Exercise goal: What you return should be only the lines in the entries below between the one holding "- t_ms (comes" and the one holding "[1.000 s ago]", ends included, with every picture left out.

Data in this exercise: Begin

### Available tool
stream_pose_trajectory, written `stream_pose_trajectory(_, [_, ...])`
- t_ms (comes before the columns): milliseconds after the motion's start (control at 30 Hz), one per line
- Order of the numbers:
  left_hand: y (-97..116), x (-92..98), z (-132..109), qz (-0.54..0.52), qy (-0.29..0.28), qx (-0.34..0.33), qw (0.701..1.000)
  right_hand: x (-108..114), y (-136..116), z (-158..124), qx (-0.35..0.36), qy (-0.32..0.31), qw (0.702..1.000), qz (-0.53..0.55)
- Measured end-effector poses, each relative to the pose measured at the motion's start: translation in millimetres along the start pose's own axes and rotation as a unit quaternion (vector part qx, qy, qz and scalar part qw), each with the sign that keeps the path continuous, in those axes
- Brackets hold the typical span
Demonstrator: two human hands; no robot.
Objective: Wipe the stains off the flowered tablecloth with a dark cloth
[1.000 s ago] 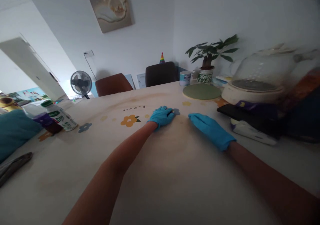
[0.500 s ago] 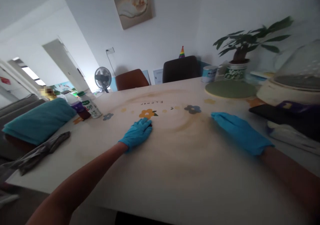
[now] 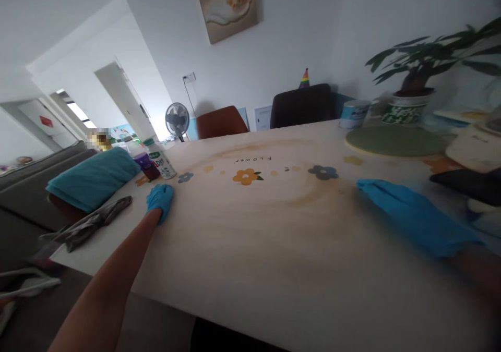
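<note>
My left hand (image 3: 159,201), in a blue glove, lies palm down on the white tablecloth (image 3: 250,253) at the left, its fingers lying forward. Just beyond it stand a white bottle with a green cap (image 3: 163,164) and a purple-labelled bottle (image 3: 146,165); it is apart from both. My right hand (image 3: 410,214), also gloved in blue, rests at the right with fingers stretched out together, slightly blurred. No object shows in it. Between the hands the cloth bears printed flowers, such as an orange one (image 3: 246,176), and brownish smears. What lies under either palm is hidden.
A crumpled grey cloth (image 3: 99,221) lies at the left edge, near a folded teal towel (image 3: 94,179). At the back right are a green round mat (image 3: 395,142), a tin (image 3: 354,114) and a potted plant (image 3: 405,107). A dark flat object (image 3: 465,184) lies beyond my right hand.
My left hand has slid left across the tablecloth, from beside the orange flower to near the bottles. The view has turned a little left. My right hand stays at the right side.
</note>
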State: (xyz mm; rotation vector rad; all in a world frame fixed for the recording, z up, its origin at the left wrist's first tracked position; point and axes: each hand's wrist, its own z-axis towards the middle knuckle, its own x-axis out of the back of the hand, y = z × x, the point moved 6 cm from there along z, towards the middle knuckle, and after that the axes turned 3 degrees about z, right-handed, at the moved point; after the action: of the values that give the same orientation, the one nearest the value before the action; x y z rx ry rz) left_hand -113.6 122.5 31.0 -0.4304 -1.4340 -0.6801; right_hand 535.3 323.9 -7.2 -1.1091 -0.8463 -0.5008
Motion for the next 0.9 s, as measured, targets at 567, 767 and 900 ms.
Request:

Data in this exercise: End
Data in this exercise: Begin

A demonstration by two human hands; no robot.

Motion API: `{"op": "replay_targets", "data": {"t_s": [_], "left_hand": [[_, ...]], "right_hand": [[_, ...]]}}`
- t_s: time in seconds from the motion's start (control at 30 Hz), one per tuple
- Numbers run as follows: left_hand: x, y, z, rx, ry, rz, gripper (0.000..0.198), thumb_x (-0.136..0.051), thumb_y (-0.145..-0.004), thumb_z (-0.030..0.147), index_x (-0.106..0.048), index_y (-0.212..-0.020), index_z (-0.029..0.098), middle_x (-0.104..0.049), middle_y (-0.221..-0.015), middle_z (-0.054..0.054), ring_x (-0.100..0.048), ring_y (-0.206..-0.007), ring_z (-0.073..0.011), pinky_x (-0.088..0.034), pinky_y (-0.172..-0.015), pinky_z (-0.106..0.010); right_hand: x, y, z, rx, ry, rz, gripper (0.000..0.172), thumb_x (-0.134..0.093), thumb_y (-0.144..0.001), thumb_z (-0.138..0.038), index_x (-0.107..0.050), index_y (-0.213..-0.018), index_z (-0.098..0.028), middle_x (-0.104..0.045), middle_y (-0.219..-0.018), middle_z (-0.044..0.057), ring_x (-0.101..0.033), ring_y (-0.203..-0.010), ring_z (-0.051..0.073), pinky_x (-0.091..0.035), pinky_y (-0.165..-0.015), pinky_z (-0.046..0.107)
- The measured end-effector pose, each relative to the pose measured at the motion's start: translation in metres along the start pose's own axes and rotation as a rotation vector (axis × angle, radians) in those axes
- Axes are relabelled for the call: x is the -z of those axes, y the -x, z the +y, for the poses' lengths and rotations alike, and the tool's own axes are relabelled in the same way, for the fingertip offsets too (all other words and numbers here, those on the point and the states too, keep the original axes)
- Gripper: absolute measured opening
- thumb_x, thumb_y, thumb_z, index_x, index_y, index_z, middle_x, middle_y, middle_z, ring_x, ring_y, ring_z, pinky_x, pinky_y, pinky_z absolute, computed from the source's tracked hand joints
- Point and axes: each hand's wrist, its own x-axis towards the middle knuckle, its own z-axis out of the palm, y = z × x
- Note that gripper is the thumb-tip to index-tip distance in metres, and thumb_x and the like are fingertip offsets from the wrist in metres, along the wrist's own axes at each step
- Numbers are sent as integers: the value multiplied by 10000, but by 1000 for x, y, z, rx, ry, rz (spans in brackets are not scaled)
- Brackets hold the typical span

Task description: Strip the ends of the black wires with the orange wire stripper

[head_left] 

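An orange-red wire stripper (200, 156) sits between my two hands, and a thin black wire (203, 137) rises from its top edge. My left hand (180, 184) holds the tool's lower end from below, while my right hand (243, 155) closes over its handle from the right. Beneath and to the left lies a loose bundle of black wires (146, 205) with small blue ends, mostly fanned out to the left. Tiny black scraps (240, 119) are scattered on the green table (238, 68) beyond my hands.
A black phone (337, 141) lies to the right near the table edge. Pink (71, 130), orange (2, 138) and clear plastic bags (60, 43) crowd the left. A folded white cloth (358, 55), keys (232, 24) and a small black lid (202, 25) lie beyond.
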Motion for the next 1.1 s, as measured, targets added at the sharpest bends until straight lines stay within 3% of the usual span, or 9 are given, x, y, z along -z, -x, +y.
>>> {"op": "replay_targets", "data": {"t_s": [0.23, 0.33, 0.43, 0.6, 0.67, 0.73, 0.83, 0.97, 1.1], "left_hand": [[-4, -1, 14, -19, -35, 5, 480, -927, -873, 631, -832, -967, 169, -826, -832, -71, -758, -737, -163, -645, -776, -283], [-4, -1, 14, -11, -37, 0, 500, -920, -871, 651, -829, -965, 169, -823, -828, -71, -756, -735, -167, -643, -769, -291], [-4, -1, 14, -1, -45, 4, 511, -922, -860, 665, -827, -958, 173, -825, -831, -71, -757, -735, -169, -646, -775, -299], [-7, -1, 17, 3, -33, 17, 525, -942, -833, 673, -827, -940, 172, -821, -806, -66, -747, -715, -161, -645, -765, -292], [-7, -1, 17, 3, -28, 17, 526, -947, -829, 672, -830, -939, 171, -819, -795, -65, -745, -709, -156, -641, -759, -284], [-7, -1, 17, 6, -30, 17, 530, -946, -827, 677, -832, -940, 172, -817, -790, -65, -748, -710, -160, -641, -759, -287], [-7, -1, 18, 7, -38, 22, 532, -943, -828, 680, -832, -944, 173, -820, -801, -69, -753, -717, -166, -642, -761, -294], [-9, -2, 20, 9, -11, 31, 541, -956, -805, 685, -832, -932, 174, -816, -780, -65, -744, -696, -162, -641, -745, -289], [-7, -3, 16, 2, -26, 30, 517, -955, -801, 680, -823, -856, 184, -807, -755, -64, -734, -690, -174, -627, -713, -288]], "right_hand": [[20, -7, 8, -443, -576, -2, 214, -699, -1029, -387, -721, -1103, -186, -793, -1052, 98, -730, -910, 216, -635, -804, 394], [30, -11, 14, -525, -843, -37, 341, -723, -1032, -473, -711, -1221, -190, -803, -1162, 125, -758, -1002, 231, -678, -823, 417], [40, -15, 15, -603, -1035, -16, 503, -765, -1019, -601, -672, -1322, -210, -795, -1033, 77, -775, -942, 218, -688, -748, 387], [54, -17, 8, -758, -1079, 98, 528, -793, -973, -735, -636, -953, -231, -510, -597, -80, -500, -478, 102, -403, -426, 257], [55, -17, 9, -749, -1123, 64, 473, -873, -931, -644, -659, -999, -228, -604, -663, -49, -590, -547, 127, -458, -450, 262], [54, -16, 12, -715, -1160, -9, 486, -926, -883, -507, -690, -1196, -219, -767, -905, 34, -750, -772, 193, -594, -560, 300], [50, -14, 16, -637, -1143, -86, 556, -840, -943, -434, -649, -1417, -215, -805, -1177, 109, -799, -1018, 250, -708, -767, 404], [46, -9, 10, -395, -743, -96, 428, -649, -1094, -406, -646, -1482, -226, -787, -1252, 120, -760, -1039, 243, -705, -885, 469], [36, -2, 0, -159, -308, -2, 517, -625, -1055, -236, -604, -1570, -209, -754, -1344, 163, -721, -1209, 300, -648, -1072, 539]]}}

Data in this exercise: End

Response to this task:
- t_ms (comes before the columns): milliseconds after the motion's start (control at 30 Hz), one per line
- Order of the numbers:
  left_hand: y (-97..116), x (-92..98), z (-132..109), qz (-0.54..0.52), qy (-0.29..0.28), qx (-0.34..0.33), qw (0.701..1.000)
  right_hand: x (-108..114), y (-136..116), z (-158..124), qx (-0.35..0.36), qy (-0.32..0.31), qw (0.702..1.000), qz (-0.53..0.55)
- Measured end-effector poses, each relative to the pose measured at the motion's start: translation in millimetres along the start pose's own axes and rotation as a unit quaternion (vector part qx, qy, qz and scalar part qw), each with the sign that keeps the path continuous, in those axes
- Brackets hold the typical span
Demonstrator: two human hands; no robot.
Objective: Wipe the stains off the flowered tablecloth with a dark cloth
[1.000 s ago] 

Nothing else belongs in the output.